= Action item =
For each record below, write an exact copy.

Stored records
▽
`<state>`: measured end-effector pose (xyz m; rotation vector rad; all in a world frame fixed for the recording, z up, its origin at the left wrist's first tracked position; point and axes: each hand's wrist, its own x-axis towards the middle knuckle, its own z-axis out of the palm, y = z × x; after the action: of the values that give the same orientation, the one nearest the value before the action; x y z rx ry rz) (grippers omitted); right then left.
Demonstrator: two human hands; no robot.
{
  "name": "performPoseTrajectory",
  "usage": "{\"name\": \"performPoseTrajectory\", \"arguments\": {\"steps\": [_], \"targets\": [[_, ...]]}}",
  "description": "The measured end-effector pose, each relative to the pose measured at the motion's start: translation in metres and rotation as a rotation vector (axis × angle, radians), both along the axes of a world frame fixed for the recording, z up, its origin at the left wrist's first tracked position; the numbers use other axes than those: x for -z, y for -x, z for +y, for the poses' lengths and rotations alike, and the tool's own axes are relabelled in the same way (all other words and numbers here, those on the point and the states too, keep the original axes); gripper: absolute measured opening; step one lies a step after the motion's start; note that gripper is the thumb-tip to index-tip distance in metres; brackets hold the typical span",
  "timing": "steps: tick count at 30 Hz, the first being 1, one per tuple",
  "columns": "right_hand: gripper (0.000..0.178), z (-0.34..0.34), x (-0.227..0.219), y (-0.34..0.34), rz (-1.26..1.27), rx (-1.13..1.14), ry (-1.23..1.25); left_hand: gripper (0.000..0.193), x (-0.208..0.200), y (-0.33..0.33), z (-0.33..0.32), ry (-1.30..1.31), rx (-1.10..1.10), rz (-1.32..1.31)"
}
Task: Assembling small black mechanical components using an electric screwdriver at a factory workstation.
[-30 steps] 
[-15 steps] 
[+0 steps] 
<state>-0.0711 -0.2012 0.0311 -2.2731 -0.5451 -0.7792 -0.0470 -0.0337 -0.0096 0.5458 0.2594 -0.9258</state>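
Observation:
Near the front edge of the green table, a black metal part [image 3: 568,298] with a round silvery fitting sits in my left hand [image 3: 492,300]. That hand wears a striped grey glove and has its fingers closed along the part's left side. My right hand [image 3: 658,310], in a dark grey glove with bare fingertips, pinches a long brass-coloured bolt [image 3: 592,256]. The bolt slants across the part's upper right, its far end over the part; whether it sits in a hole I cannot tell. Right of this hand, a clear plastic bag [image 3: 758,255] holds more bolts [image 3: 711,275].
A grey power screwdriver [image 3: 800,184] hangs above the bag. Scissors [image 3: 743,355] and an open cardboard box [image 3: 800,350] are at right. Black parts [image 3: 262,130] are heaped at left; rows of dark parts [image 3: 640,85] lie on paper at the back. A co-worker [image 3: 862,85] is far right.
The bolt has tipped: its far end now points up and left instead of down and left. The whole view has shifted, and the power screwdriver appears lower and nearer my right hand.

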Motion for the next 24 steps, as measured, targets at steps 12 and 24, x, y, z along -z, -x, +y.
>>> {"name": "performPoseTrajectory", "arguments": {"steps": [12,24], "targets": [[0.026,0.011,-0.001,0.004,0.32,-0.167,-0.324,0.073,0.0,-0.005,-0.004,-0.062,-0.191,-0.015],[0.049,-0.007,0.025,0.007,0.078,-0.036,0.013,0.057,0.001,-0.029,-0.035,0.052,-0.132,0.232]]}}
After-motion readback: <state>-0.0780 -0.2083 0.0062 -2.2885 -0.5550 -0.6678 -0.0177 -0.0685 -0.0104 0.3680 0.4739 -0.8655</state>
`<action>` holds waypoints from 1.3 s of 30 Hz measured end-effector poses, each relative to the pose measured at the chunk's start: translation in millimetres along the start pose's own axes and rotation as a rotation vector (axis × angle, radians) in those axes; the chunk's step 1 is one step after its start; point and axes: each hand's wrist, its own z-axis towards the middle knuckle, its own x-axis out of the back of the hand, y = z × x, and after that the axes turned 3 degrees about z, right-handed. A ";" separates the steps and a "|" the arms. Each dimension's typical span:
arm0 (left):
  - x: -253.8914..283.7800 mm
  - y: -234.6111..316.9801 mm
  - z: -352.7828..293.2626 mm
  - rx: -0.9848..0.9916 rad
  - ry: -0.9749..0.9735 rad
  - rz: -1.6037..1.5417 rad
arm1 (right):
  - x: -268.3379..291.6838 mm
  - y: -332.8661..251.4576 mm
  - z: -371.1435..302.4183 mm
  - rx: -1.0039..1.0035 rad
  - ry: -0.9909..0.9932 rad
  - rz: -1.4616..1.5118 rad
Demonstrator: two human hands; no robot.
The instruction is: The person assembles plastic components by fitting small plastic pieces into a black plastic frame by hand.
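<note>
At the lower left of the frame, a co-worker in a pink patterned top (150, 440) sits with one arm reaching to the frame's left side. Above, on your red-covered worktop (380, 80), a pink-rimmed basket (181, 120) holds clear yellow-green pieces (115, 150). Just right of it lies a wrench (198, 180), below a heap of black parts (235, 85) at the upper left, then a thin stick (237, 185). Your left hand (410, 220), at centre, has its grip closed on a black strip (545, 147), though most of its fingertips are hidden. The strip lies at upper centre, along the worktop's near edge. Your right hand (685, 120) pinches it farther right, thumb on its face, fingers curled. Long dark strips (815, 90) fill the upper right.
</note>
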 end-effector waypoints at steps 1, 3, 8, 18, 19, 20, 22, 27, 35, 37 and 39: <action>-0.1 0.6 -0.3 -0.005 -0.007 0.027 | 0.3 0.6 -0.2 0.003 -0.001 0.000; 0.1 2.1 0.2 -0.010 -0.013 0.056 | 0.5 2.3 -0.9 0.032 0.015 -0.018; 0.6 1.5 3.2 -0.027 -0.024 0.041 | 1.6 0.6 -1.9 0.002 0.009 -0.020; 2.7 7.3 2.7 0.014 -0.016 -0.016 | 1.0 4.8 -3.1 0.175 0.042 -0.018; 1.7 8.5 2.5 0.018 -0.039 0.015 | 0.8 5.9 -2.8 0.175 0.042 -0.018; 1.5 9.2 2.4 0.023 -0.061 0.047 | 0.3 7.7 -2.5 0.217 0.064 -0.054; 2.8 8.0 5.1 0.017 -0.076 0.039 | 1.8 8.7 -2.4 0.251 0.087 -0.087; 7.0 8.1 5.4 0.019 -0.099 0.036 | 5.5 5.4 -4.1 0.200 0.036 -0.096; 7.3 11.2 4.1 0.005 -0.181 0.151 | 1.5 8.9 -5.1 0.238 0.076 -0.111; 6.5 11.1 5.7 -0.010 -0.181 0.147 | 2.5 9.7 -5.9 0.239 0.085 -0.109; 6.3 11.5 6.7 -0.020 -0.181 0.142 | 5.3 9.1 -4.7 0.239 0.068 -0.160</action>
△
= Your response =
`<state>`: measured end-effector pose (xyz m; rotation vector rad; all in a world frame fixed for the recording, z up, its origin at the left wrist's first tracked position; point and axes: each hand's wrist, its own x-axis towards the middle knuckle, its own z-axis out of the palm, y = z × x; after the action: of the values that give the same orientation, the one nearest the value before the action; x y z rx ry rz) (grippers omitted); right then left.
Demonstrator: two human hands; no robot.
{
  "name": "performPoseTrajectory",
  "usage": "{\"name\": \"performPoseTrajectory\", \"arguments\": {\"steps\": [_], \"targets\": [[_, ...]]}}",
  "description": "The measured end-effector pose, each relative to the pose measured at the motion's start: translation in metres and rotation as a rotation vector (axis × angle, radians), both along the axes of a world frame fixed for the recording, z up, its origin at the left wrist's first tracked position; the numbers use other axes than those: x for -z, y for -x, z for +y, for the poses' lengths and rotations alike, and the tool's own axes are relabelled in the same way (all other words and numbers here, those on the point and the states too, keep the original axes); gripper: absolute measured opening; step one lies a step after the motion's start; note that gripper is the thumb-tip to index-tip distance in metres; brackets hold the typical span",
  "timing": "steps: tick count at 30 Hz, the first being 1, one per tuple",
  "columns": "right_hand: gripper (0.000..0.178), z (-0.34..0.34), x (-0.227..0.219), y (-0.34..0.34), rz (-1.26..1.27), rx (-1.13..1.14), ry (-1.23..1.25); left_hand: gripper (0.000..0.193), x (-0.208..0.200), y (-0.33..0.33), z (-0.33..0.32), ry (-1.30..1.31), rx (-1.10..1.10), rz (-1.32..1.31)"
}
Task: Assembling small black mechanical components using an electric screwdriver at a factory workstation.
[-30 steps] 
[-15 steps] 
[+0 steps] 
<state>-0.0711 -0.2012 0.0311 -2.2731 -0.5451 -0.7792 -0.0470 -0.0337 -0.0096 0.5458 0.2594 -0.9258</state>
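Observation:
Near the front edge of the green table, a black metal part [image 3: 568,298] with a round silvery fitting sits in my left hand [image 3: 492,300]. That hand wears a striped grey glove and has its fingers closed along the part's left side. My right hand [image 3: 658,310], in a dark grey glove with bare fingertips, pinches a long brass-coloured bolt [image 3: 592,256]. The bolt slants across the part's upper right, its far end over the part; whether it sits in a hole I cannot tell. Right of this hand, a clear plastic bag [image 3: 758,255] holds more bolts [image 3: 711,275].
A grey power screwdriver [image 3: 800,184] hangs above the bag. Scissors [image 3: 743,355] and an open cardboard box [image 3: 800,350] are at right. Black parts [image 3: 262,130] are heaped at left; rows of dark parts [image 3: 640,85] lie on paper at the back. A co-worker [image 3: 862,85] is far right.
The bolt has tipped: its far end now points up and left instead of down and left. The whole view has shifted, and the power screwdriver appears lower and nearer my right hand.
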
Motion for the next 24 steps, as measured, targets at steps 12 and 24, x, y, z along -z, -x, +y.
>>> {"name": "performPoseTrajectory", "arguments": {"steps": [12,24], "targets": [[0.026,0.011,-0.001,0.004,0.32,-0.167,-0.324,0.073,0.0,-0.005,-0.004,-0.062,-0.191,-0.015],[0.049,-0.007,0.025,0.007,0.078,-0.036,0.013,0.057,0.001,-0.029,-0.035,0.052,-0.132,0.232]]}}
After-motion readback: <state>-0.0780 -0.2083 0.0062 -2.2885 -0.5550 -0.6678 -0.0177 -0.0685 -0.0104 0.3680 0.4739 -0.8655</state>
`<action>` holds waypoints from 1.3 s of 30 Hz measured end-effector poses, each relative to the pose measured at the chunk's start: translation in millimetres along the start pose's own axes and rotation as a rotation vector (axis × angle, radians) in those axes; the chunk's step 1 is one step after its start; point and axes: each hand's wrist, its own z-axis towards the middle knuckle, its own x-axis out of the back of the hand, y = z × x, and after that the axes turned 3 degrees about z, right-handed. A ";" separates the steps and a "|" the arms. Each dimension's typical span:
arm0 (left):
  - x: -253.8914..283.7800 mm
  - y: -234.6111..316.9801 mm
  - z: -352.7828..293.2626 mm
  - rx: -0.9848..0.9916 rad
  - ry: -0.9749..0.9735 rad
  - rz: -1.6037..1.5417 rad
arm1 (right):
  - x: -268.3379..291.6838 mm
  - y: -332.8661..251.4576 mm
  - z: -371.1435..302.4183 mm
  - rx: -1.0039..1.0035 rad
  - ry: -0.9909..0.9932 rad
  - rz: -1.4616..1.5118 rad
Demonstrator: two human hands; no robot.
The instruction is: The person assembles plastic components by fitting small plastic pieces into a black plastic frame by hand.
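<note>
At the lower left of the frame, a co-worker in a pink patterned top (150, 440) sits with one arm reaching to the frame's left side. Above, on your red-covered worktop (380, 80), a pink-rimmed basket (181, 120) holds clear yellow-green pieces (115, 150). Just right of it lies a wrench (198, 180), below a heap of black parts (235, 85) at the upper left, then a thin stick (237, 185). Your left hand (410, 220), at centre, has its grip closed on a black strip (545, 147), though most of its fingertips are hidden. The strip lies at upper centre, along the worktop's near edge. Your right hand (685, 120) pinches it farther right, thumb on its face, fingers curled. Long dark strips (815, 90) fill the upper right.
</note>
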 end-effector waypoints at steps 1, 3, 8, 18, 19, 20, 22, 27, 35, 37 and 39: <action>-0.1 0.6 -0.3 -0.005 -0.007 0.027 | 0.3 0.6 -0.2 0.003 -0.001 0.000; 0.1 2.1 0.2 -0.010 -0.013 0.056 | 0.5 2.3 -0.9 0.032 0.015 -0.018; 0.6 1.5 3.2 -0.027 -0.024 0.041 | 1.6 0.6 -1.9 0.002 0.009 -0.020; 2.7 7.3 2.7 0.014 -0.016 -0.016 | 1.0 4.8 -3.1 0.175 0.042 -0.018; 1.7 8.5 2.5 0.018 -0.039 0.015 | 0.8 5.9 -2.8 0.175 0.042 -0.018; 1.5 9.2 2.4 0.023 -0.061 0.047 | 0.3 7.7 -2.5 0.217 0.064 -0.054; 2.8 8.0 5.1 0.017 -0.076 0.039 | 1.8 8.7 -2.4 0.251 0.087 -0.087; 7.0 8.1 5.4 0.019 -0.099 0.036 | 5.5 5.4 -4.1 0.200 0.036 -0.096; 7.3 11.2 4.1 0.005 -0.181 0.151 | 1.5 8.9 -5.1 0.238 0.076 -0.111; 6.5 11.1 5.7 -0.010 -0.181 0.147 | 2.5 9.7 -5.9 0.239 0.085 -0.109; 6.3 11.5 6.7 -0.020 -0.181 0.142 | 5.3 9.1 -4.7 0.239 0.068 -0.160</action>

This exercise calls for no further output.